Everything I described above can be helpful for anyone dealing with email. Now, one of the reasons I’m willing to pay that much is specifically because I use Superhuman in my work when pitching stories and announcements to journalists. It was just as relevant when I was talking to founders, other investors, and Limited Partners when I worked in VC. And it could come in handy for many other areas.

Superhuman has Read Status tracking. It even started a controversy a few years ago, which, in my opinion, was way overblown (but it’s good they removed IP and geography tracking from it). Now, one aspect of pitching reporters is that they get a ton of emails and rarely reply. If I see that they read my pitch and ignored it, I don’t have to follow up. Of course, there is similar functionality in other email apps (which aren’t free as well) and Gmail extensions like Mailtrack. But these extensions never integrate well. This was one of the original ideas behind Superhuman. Its founders built and sold Rapportive, a Gmail extension connecting with LinkedIn, and realized that many people used half a dozen of similar extensions at any time. Superhuman is a brand-new app that comes with these functions baked in.

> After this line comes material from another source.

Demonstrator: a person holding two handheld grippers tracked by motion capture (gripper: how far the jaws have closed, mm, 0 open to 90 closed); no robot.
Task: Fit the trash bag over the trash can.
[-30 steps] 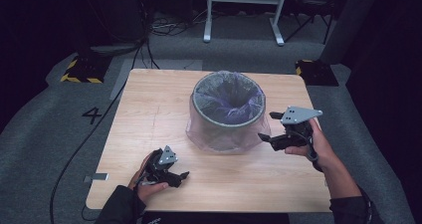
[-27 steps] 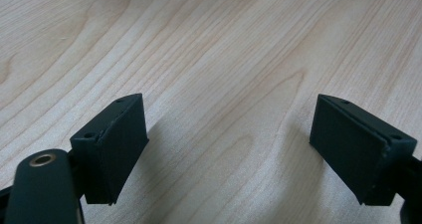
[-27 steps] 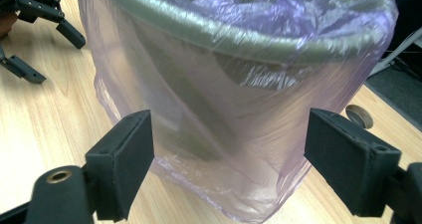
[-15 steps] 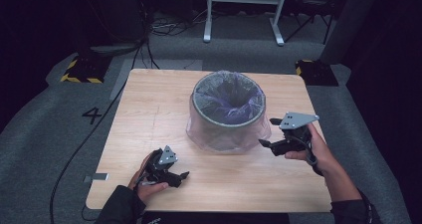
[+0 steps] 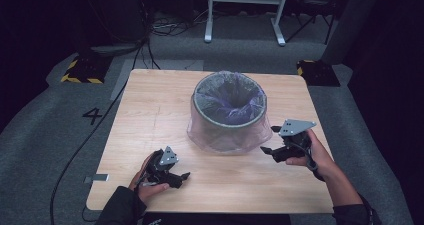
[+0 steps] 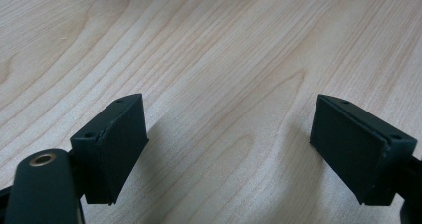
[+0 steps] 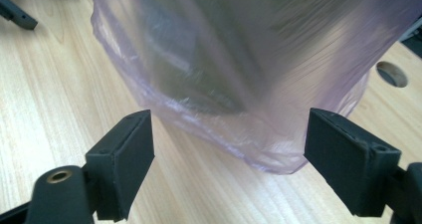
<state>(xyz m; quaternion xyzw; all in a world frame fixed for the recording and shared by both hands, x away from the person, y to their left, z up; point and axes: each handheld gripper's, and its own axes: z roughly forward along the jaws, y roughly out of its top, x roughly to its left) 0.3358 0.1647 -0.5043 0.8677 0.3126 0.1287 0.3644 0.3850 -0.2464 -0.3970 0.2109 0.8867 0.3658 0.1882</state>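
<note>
A round bin (image 5: 229,110) lined with a thin purple plastic bag (image 5: 220,135) stands in the middle of the wooden table (image 5: 150,110). The bag's loose skirt (image 7: 239,84) hangs down the bin's outside to the tabletop. My right gripper (image 5: 273,140) hovers open just right of the bin, its jaws (image 7: 226,159) wide apart and pointed at the bag's lower hem, not touching it. My left gripper (image 5: 181,177) rests low near the table's front left, open, with bare wood (image 6: 224,109) between its jaws.
A round cable hole (image 7: 391,73) is cut in the table beyond the bin. The table's front edge (image 5: 210,210) lies close behind both hands. Grey floor, cables and a white frame's legs (image 5: 245,15) surround the table.
My right gripper has dropped lower and drawn slightly towards the front edge beside the bin. The left gripper has stayed put.
</note>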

And then there are little things they never even boast about. For instance, if you worked with Gmail a lot, you know its text formatting is a mess. You write something in Google Docs, paste it into Gmail, it looks completely natural, and you send it only for the receiver to get an email with a giant font you never intended (sometimes it only breaks in mobile Gmail which is even worse). Cleaning all the formatting could help, but what if you need the text to use bold/italic and links? When you paste text into Superhuman, it preserves that and removes font and size inconsistencies. The entire app is filled with these wonderful little things.

***

Is Superhuman perfect? No. For me, there are still issues. The primary one is the pace of development. The team shifted focus to money-making audiences of enterprise clients, sales teams, and Outlook users; as a result, the app has barely seen any improvements for the single-player mode in years, with AI being the only major update.

There are things I’d love to see in Superhuman. One is more advanced attachments search and management functionality, similar to what you can find in Outlook and Hey. I often had issues finding “that lost version of the agreement signed by both sides”. Certain aspects of the email workflow remain the same as they were a decade ago and I don’t believe they can’t be improved.

The main reason Superhuman is able to charge so much for an email app is that there isn’t any real competition. Mac users can try out Mimestream, a lovely Gmail client with a native app available on a much cheaper subscription. But it has no iOS app and probably won’t have one any time soon. Apple’s Mail.app is conceptually outdated and a bit slow since it relies on IMAP. Gmail’s iOS app is barebones. Outlook for iOS is actually nice, but it had the same bugs driving me crazy for several years, and the desktop version is much more convoluted. Spark was OK but wasn’t that much better, and I lost my outgoing emails on too many occasions for me to trust it again. Twobird is an interesting newer entrant, but I’ve seen so many services emerge and die over the years I don’t have much confidence yet.

Frankly, there isn’t a single iOS-capable email app I could recommend to someone. And this is pathetic.

The truth of the matter is building a capable email app is incredibly difficult. Creating a sustainable business on top of one is even more challenging. At least Superhuman seems to be doing both of these things together.